Диана отправилась домой, совершенно уничтоженная.


Да никакая она не жестокая — по крайней мере в личной жизни. В душе ее жили те же желания, что и у любой другой женщины: иметь любимого мужа, заботиться о детях. Не так уж и много?

Нет, только не жестокая, твердила Диана про себя, устроившись на диване в гостиной. Ведь если бы она была жестокой, беспринципной особой, то тогда, семь лет назад, она не постеснялась бы всеми правдами и неправдами завладеть Лео Фрэнклендом.

Все верно, женатые профессора не имеют права сеять хаос в нежных душах своих студентов. Вряд ли можно назвать этичной попытку затащить в постель особу, по возрасту годящуюся ему в дочери, это скажет вам кто угодно. Однако Диана и не подумала сопротивляться, а после проявила полную беспомощность, глядя, как мужик ускользнул у нее между пальцев. И по сей день она вспоминала о Лео с любовью и тоской. Он навсегда остался «тем, кто нас покидает», героем ее грез.

И конечно, с годами ее преклонение стало намного сильнее того, что испытывали к нему остальные студентки факультета. И физически, и интеллектуально он высился над толпой — арбитр, всегда готовый дать совет, мыслитель, на которого всегда можно сослаться, безоговорочный авторитет в делах больших и малых. И это стало проклятием для Дианы — она по-прежнему продолжала мерить по его образу и подобию остальных мужчин.

Теперь ей казалось, что надо было тогда же родить от него ребенка — пусть даже вне брака, пусть даже против воли самого Лео. Она не осталась бы одна, и к черту приличия. Но ей не хватило — чего? Отваги? Силы духа? Или она испугалась того, что скажут родители? А ведь не растеряйся она — у нее была бы теперь маленькая частичка Лео, существо, о котором она бы заботилась и которое было бы утешением в несчастной любви.

Вот хоть и сегодня. Ей не пришлось бы возвращаться вечером в необитаемую квартиру со стерильно вылизанной обстановкой. Этому ребенку (почему-то ей казалось, что родился бы обязательно мальчик) было бы сейчас уже семь лет, он был бы забавным любопытным малышом. И встречал бы ее у дверей, и сиял от счастья, и в квартире царил бы дивный беспорядок, а вместо удушающей тишины — веселый смех. Гладкие стены застыли в своей неподвижности. В такие вечера, как этот, Диана готова была взвыть от одиночества, но она не позволяла себе этого — Саммерфильды никогда не были плаксами.

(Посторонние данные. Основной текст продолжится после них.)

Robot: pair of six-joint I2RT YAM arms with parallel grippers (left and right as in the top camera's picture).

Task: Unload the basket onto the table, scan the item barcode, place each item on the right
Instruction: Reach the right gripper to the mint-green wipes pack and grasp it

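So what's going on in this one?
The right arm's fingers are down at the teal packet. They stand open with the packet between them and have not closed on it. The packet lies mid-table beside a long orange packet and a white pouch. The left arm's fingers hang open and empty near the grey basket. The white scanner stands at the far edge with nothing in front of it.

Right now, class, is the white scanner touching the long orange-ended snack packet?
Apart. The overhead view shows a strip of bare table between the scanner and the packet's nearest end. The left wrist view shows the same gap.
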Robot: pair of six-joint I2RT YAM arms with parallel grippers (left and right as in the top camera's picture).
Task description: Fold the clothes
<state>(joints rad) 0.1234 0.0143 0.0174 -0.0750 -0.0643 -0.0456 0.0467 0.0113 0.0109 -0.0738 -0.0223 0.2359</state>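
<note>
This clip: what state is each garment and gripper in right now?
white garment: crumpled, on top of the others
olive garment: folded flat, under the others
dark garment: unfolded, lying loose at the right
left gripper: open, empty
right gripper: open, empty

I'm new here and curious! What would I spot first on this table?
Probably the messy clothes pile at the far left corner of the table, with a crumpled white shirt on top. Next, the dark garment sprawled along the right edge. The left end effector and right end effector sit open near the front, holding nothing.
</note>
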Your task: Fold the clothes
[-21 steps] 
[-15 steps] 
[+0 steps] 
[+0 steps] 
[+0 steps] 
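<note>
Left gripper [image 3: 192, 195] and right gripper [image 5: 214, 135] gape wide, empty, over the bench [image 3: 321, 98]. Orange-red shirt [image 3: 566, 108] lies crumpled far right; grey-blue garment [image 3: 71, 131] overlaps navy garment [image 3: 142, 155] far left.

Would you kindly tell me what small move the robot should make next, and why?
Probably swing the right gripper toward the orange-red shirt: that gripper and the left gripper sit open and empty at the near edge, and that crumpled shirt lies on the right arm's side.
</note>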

Неизвестно, как долго она лежала вот так, окутанная полной тишиной, пока слух не уловил некий еле слышный, но надоедливый повторяющийся звук. Кап. Кап. Кап. Она встала и проверила кухню, потом ванную. Ну вот, пожалуйста. Кап. Кап. Кап. Чуть медленнее, чем бьется сердце.

Она приоткрыла кран и завинтила его поплотнее, но течь возобновилась буквально через минуту. И без специальных инструментов с нею не справиться. Кап. Кап. Кап.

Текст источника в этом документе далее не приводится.